Exercise goal:
The answer must consist of every line below that contains the word "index".

Collected material:
-*-*-
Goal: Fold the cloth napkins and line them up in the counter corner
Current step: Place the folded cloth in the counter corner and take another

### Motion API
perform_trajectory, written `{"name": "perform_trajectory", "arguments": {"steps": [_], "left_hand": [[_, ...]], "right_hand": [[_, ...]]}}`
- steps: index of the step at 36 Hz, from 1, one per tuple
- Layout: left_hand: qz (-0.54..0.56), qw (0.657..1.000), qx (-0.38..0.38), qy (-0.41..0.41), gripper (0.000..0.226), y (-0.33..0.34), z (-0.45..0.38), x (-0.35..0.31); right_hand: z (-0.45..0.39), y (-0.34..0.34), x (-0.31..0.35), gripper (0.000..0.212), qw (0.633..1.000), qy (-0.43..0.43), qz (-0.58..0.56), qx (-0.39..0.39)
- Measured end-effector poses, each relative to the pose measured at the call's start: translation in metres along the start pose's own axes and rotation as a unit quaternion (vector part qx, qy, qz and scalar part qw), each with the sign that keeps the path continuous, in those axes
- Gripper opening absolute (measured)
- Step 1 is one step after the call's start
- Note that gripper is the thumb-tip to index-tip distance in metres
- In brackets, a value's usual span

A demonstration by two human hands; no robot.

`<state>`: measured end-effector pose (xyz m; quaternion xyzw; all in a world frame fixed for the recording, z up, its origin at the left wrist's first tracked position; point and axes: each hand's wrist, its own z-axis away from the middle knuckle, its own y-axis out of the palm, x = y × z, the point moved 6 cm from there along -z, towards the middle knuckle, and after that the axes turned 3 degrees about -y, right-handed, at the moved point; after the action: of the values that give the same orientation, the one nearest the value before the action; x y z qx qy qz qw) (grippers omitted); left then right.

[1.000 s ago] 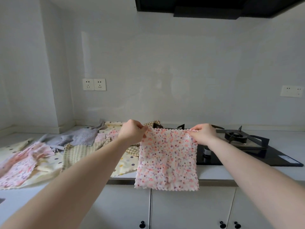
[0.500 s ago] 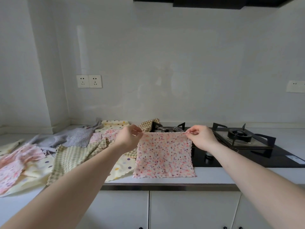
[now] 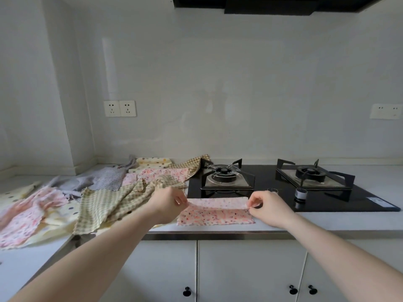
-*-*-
Result:
- steps: index of the step at 36 Hz, from 1, one per tuple
- Note that gripper is the thumb-tip to index-tip distance in metres

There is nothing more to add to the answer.